- _WORK TO COMPLETE_
Will you quote only the lines starting at the one that contains "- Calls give" and ending with the last line of the listing below, inclusive?

- _INFORMATION SHOWN_
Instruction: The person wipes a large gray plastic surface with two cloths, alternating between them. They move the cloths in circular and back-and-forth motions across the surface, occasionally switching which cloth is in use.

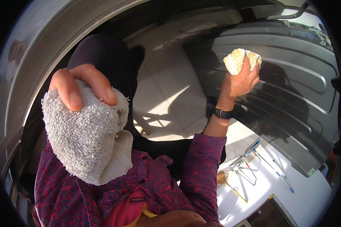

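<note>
Close to the camera on the left, my left hand (82, 85) grips a bunched light grey terry cloth (82, 136); two fingertips press on its top and the rest of the hand is hidden. My right hand (241, 81), with a dark band on its wrist, is closed around a crumpled yellow and white cloth (236, 61). That hand is in front of a large dark grey ribbed panel (289, 73), which carries a shadow. I cannot tell whether the cloth touches the panel.
A mesh-textured curved surface (54, 31) arches at upper left. Below my lap is a tiled floor (164, 82) with a wooden leg (142, 126). A blue-headed squeegee or mop (253, 148), a metal folding frame (244, 171) and a broom (223, 178) are at lower right.
</note>
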Motion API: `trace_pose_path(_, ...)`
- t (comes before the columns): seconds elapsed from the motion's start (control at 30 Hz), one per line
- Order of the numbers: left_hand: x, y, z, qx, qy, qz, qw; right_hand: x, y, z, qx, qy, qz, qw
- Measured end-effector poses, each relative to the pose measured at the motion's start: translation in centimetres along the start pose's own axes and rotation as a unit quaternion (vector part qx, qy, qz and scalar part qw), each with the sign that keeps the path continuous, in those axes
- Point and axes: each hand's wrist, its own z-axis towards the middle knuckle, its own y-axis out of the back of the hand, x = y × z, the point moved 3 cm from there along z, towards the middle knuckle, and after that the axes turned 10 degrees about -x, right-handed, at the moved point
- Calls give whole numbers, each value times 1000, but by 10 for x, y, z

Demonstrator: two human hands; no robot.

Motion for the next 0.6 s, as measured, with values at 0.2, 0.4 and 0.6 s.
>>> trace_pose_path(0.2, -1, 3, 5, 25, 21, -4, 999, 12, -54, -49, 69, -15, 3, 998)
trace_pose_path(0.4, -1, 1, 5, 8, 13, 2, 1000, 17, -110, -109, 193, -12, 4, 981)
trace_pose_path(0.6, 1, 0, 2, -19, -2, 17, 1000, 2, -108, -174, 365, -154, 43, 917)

- _SOLUTION FOR THIS EXERCISE_
- Calls give whole numbers, each value times 1000, but by 10 for x, y, z

Demonstrator: two human hands; no robot.

Motion for the next 0.6 s, as measured, with values at 0.2, 0.4 and 0.6 s.
>>> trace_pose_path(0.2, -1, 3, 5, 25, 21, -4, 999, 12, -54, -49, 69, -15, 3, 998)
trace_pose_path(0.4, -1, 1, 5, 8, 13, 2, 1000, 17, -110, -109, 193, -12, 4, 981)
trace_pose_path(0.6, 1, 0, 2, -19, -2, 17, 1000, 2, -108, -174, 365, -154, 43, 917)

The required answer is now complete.